Quelques conséquences théoriques et pratiques en formation d'enseignants

Deux conclusions paraissent devoir être tirées de ce parcours. La première est que la problématique de l’enseignement d’une culture, à travers l’enseignement conjoint de la langue et de la littérature, dans les situations les plus diverses (FLE, FLM, de la maternelle à l’université) répond à une double injonction contradictoire qu’illustre la réflexion de Jacques Derrida sur sa propre expérience linguistique : en la matière, dans l’enseignement de la langue-culture, les élèves sont tous des Juifs d’Afrique du Nord, français malgré eux et obligés d’en apprendre la langue. Chacun déclinera dans sa situation locale ce statut de malgré nous et constatera que l’enseignant tient le rôle difficile du colonisateur chargé d’assimiler ces populations. La culture proposée par l’école dans le cours de littérature reste foncièrement culture de l’autre, qui engendre deux risques complémentaires : celui de la ressentir comme extériorité à soi et de se replier sur la position scolaire passive d’un apprentissage qui sert à quelque chose ; celui aussi de la ressentir comme aspiration à être au monde, dans la confusion de tous les genres et la relativité de tous les savoirs. Jacques Derrida montre cette difficulté, et parfois cette douleur, à être ; il suggère aussi une voie de résolution de ce problème par son dépassement dans l’écriture, par la mise à distance, entre le sensible et le conceptuel. C’est à ce défi, et à peu près dans les mêmes termes, que sont confrontés les enseignants de littérature et de langue, qui ne pourront le résoudre que dans une tension assumée entre le sensible et le conceptuel, en fonction d’un engagement personnel.

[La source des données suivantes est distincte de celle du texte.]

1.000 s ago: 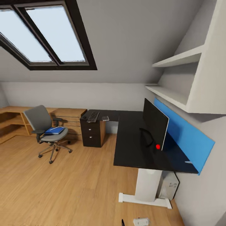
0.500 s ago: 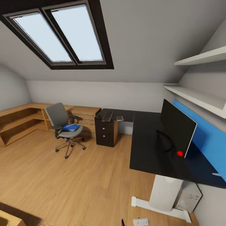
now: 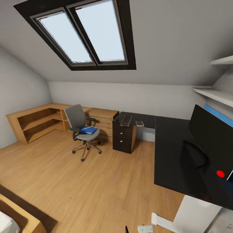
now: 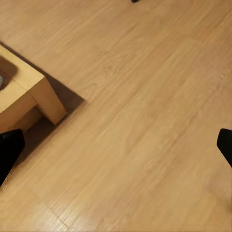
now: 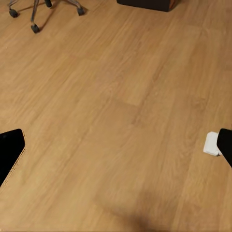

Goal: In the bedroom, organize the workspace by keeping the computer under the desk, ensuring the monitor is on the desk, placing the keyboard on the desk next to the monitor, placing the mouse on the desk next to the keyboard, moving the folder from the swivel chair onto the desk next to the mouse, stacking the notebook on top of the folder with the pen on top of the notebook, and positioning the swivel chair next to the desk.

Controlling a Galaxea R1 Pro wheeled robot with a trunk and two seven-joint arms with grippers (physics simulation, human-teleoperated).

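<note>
The grey swivel chair stands on the floor by the low wood cabinet, apart from the desk. The blue folder lies on its seat. The black keyboard rests on the far wing of the desk above the drawer unit, with a small pale flat item beside it. The monitor stands on the near wing at the right. Mouse, pen and notebook are too small to make out. My left gripper and right gripper hang open over bare floor, holding nothing.
A light-wood cabinet runs along the back-left wall. A light-wood furniture corner is close at my lower left, also under the left arm. White shelves hang above the desk. Wood floor stretches ahead.
The whole view has swung left, so the chair, the desk and the monitor sit further right in the picture. The wood furniture corner has come into view. Nothing itself has moved.
</note>
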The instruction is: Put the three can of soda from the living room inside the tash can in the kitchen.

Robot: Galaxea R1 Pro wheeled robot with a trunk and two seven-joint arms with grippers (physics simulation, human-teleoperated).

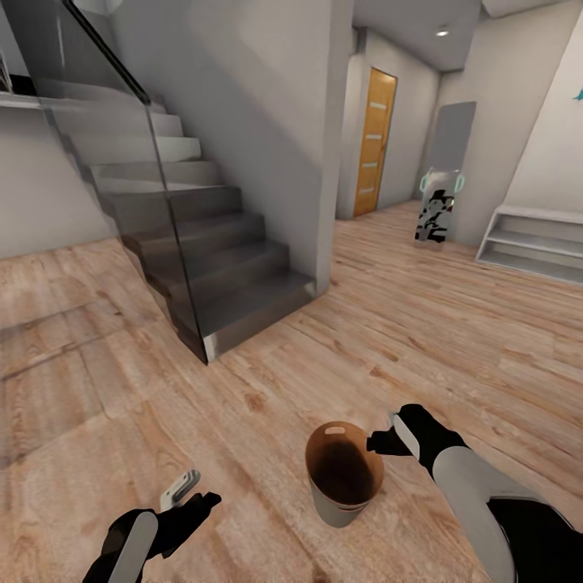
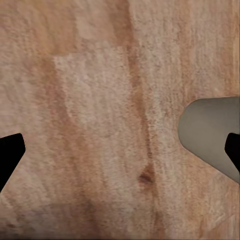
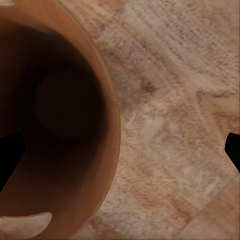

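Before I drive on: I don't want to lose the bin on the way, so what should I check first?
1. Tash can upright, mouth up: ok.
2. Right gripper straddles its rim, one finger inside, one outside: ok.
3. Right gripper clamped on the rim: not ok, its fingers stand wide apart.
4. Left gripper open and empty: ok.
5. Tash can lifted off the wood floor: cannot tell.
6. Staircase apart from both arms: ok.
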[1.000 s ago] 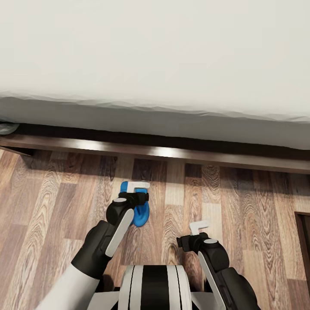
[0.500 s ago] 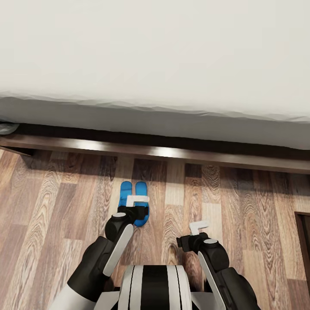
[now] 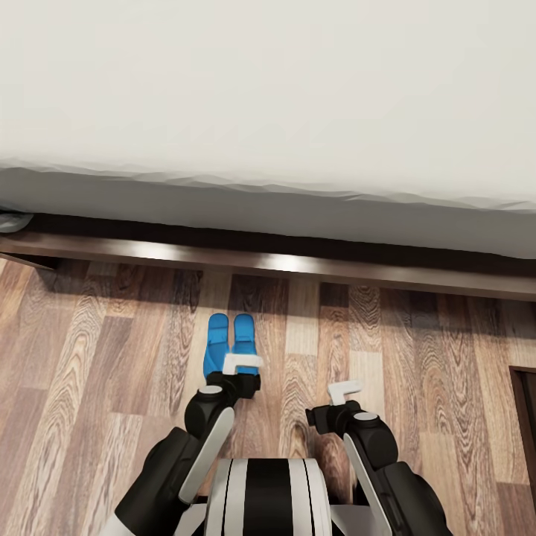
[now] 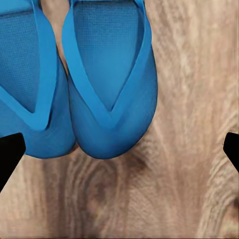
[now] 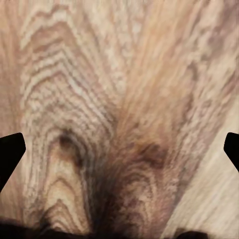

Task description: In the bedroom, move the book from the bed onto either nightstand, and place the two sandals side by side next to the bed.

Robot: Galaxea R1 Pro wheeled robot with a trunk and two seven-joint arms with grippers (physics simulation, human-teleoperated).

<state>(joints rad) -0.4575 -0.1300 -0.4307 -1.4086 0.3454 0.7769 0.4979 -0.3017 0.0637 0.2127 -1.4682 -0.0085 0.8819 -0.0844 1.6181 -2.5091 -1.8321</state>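
Note:
Two bright blue sandals [image 3: 230,341] lie side by side on the wood floor, a short way out from the bed [image 3: 268,104] and pointing at its dark frame. The left wrist view looks straight down on both sandals [image 4: 107,94], touching each other, straps up. My left gripper [image 3: 242,363] hovers over their near ends, open, with nothing between its fingers. My right gripper [image 3: 344,389] hangs open above bare floor to the right of the sandals. The book and the nightstand are out of view.
The bed's off-white mattress and dark wooden side rail [image 3: 298,264] run across the whole far side. Wood-plank floor [image 3: 417,350] stretches left and right of the sandals. A dark furniture edge [image 3: 525,417] shows at the right border.
My left gripper has drawn back toward my trunk, off the sandals. It uncovered both sandals lying together on the floor. The right arm has stayed still.

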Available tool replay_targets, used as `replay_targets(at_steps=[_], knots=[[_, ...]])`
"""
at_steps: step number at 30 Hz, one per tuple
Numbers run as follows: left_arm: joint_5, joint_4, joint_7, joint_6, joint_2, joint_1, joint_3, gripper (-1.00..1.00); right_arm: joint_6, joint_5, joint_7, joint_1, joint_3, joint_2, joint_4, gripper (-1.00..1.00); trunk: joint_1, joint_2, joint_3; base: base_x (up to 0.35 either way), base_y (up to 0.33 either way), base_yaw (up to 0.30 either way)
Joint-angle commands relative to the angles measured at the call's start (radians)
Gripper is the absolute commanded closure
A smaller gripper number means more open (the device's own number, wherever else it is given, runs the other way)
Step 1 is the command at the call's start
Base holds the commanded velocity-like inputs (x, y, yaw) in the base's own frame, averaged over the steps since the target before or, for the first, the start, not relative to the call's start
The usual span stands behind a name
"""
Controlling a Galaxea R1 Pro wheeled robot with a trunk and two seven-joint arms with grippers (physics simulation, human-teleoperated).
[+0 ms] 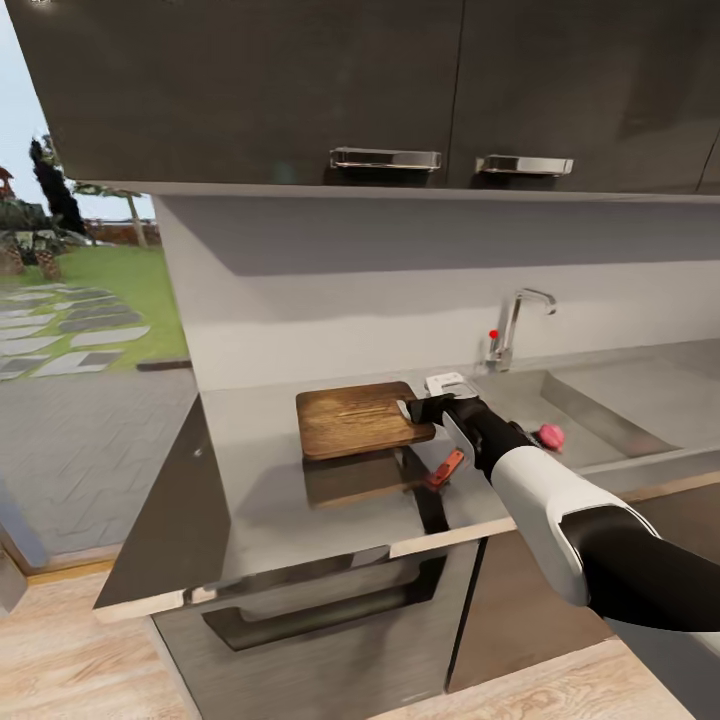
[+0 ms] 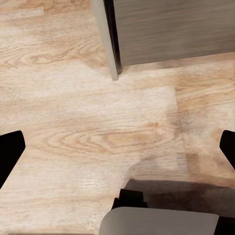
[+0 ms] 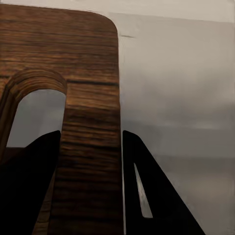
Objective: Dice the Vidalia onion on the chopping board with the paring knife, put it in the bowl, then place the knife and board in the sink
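Wooden chopping board in right gripper, over countertop.

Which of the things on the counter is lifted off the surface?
The chopping board, held up by the right gripper with its shadow below; the knife lies flat.

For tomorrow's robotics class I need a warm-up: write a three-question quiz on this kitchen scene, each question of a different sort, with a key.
1. True or false: the chopping board lies flat on the countertop.
2. Which pincer grips the board's handle end? A) left B) right
3. Fill in: the red-handled paring knife lies on the countertop beside the ____ arm.

Key:
1. False: the board is lifted, its shadow below.
2. B: the right pincer is closed across the strip beside the handle slot.
3. right
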Motion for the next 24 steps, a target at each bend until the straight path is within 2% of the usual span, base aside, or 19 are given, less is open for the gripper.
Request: replay_targets(at_steps=[1,6,12,24], knots=[[0.006,-0.002,0.000,-0.001,0.000,0.001,-0.001,-1.00,0.005,-0.001,0.003,-0.001,0.003,0.000,-0.002,1.00,0.000,-0.001,-0.001,0.000,0.000,0.194],[0.005,-0.002,0.000,-0.001,0.000,0.001,-0.001,-1.00,0.005,-0.001,0.003,-0.001,0.003,0.000,-0.002,1.00,0.000,-0.001,-0.001,0.000,0.000,0.218],[0.005,-0.002,0.000,-0.001,0.000,0.001,-0.001,-1.00,0.004,-0.001,0.003,-0.001,0.003,0.000,-0.001,1.00,0.000,-0.001,-0.001,0.000,-0.006,0.062],[0.007,-0.001,0.000,-0.001,0.000,0.001,-0.001,-1.00,0.004,-0.001,0.003,-0.001,0.003,-0.002,-0.002,1.00,0.000,-0.001,-0.001,0.000,-0.240,0.001]])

La deuxième conclusion est pratique : en formation d’enseignants, en tenant compte des risques évoqués plus haut, et des trois critères qui les sous-tendent, il est possible de postuler les points stratégiques sur lesquels doit reposer la formation des enseignants en littérature, plus que de littérature, chargés de transmettre une part essentielle de la culture écrite :

  • le choix des textes, qui implique le goût, la sensibilité autant que la distance critique, doit être pleinement assumé par l’enseignant lui-même ;

  • la capacité à les commenter, qui suppose une posture engagée du professeur et l’acceptation de sa responsabilité de passeur, mérite d’être abordée en termes de savoir-être et d’attitude, autant que dans sa dimension technique ;

  • l’adaptation des stratégies en fonction des valeurs produites, qui suppose de ne pas instrumentaliser par des dispositifs figés la lecture des textes littéraires et de leur conserver, dans les situations variées où ils sont abordés, toute leur singulière capacité à se dire et à se lire autrement[10], constitue un dernier point sensible.

Ces trois éléments ne sauraient évidemment supplanter les autres facteurs qui entrent en jeu dans la formation des enseignants en littérature, mais ils revêtent, si l’hypothèse présentée ici est valide, un caractère décisif, car ils déterminent l’engagement du professeur, condition essentielle à l’interpellation de l’élève en tant que sujet autonome. Par delà la qualité de l’enseignement de la littérature qui peut s’y jouer, c’est aussi très certainement celui de la survie même du littéraire dans les pratiques scolaires qui s’y dessine et sa capacité à exister autrement que comme une prothèse d’origine, pour clore ici, avec Derrida, ce parcours historique et critique dans l’enseignement de la langue-culture.